WHAT THE TASK REQUIRES -> Please repeat the data shown below, word for word.

== Segment start ==

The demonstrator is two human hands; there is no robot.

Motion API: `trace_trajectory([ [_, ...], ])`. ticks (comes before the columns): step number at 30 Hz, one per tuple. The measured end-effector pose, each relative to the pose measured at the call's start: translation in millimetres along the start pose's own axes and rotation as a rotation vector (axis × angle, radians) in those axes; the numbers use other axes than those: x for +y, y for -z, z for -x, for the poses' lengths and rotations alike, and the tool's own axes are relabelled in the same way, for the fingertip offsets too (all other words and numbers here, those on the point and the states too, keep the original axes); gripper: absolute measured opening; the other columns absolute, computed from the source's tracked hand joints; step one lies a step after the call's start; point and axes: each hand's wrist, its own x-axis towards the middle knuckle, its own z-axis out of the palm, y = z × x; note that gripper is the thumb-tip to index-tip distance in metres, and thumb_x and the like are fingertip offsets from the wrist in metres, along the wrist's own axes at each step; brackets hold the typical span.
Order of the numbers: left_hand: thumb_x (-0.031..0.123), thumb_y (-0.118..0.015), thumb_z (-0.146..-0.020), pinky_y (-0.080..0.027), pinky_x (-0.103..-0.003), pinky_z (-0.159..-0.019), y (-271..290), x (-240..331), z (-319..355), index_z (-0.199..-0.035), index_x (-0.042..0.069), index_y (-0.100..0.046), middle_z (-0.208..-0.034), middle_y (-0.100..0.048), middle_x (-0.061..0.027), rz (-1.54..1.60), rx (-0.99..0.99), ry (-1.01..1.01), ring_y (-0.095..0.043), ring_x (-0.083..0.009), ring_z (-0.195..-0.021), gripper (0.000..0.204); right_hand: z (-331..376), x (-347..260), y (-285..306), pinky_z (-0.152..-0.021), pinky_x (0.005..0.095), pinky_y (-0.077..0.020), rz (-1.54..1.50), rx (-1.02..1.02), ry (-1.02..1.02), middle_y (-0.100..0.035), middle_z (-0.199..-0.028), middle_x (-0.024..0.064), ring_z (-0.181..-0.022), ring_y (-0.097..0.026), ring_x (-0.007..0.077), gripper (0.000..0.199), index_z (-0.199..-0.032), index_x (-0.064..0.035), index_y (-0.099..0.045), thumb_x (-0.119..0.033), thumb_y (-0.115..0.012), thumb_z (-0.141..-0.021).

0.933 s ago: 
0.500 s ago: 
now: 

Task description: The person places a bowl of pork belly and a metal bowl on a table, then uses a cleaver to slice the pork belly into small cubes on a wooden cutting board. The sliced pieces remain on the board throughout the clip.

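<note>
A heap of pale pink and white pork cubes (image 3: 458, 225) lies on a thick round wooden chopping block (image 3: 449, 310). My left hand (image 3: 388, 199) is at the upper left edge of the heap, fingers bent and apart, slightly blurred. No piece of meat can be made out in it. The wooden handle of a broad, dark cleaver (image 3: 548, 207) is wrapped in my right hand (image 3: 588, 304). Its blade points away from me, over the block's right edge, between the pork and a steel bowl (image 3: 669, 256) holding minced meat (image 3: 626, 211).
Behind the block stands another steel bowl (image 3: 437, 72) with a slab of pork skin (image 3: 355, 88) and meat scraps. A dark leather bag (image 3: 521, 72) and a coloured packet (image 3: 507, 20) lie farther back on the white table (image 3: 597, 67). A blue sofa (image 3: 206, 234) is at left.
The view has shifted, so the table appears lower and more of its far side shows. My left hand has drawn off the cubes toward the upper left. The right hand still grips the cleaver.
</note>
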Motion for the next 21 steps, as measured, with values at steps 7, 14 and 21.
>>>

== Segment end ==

OUTPUT FOR THIS TASK ->
The demonstrator is two human hands; there is no robot.

Motion API: `trace_trajectory([ [_, ...], ])`. ticks (comes before the columns): step number at 30 Hz, one per tuple. The measured end-effector pose, each relative to the pose measured at the call's start: translation in millimetres along the start pose's own axes and rotation as a rotation vector (axis × angle, radians) in those axes; the numbers use other axes than those: x for +y, y for -z, z for -x, for the poses' lengths and rotations alike, and the tool's own axes are relabelled in the same way, for the fingertip offsets too (all other words and numbers here, those on the point and the states too, keep the original axes); gripper: absolute measured opening; the other columns absolute, computed from the source's tracked hand joints; step one lies a step after the call's start; point and axes: each hand's wrist, its own x-axis towards the middle knuckle, its own z-axis out of the palm, y = z × x; note that gripper is the thumb-tip to index-tip distance in metres, and thumb_x and the like are fingertip offsets from the wrist in metres, along the wrist's own axes at each step; brackets hold the typical span.
Order of the numbers: left_hand: thumb_x (-0.031..0.123), thumb_y (-0.118..0.015), thumb_z (-0.146..-0.020), pinky_y (-0.080..0.027), pinky_x (-0.103..-0.003), pinky_z (-0.159..-0.019), y (-271..290), x (-240..331), z (-319..355), index_z (-0.199..-0.035), index_x (-0.042..0.069), index_y (-0.100..0.046), middle_z (-0.208..-0.034), middle_y (-0.100..0.048), middle_x (-0.061..0.027), rz (-1.54..1.60), rx (-0.99..0.99), ry (-1.01..1.01), ring_y (-0.095..0.043), ring_x (-0.083..0.009), ring_z (-0.195..-0.021), gripper (0.000..0.204); right_hand: z (-331..376), x (-347..260), y (-285..306), pinky_z (-0.152..-0.021), pinky_x (0.005..0.095), pinky_y (-0.077..0.020), rz (-1.54..1.50), rx (-1.02..1.02), ry (-1.02..1.02), middle_y (-0.100..0.035), middle_z (-0.199..-0.028), middle_x (-0.024..0.064), ring_z (-0.181..-0.022), ring_y (-0.097..0.026), ring_x (-0.007..0.077), gripper (0.000..0.199), index_z (-0.199..-0.032), index_x (-0.064..0.035), index_y (-0.099..0.045), thumb_x (-0.119..0.033), thumb_y (-0.115..0.012), thumb_z (-0.141..-0.021).

0.933 s ago: 
0.500 s ago: 
now: 

Task description: The person places a bowl of pork belly and a metal bowl on a table, then uses a cleaver to slice the pork belly into small cubes on a wooden cutting board. The sliced pieces remain on the board throughout the clip.

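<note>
A heap of pale pink and white pork cubes (image 3: 458, 225) lies on a thick round wooden chopping block (image 3: 449, 310). My left hand (image 3: 388, 199) is at the upper left edge of the heap, fingers bent and apart, slightly blurred. No piece of meat can be made out in it. The wooden handle of a broad, dark cleaver (image 3: 548, 207) is wrapped in my right hand (image 3: 588, 304). Its blade points away from me, over the block's right edge, between the pork and a steel bowl (image 3: 669, 256) holding minced meat (image 3: 626, 211).
Behind the block stands another steel bowl (image 3: 437, 72) with a slab of pork skin (image 3: 355, 88) and meat scraps. A dark leather bag (image 3: 521, 72) and a coloured packet (image 3: 507, 20) lie farther back on the white table (image 3: 597, 67). A blue sofa (image 3: 206, 234) is at left.
The view has shifted, so the table appears lower and more of its far side shows. My left hand has drawn off the cubes toward the upper left. The right hand still grips the cleaver.
</note>
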Motion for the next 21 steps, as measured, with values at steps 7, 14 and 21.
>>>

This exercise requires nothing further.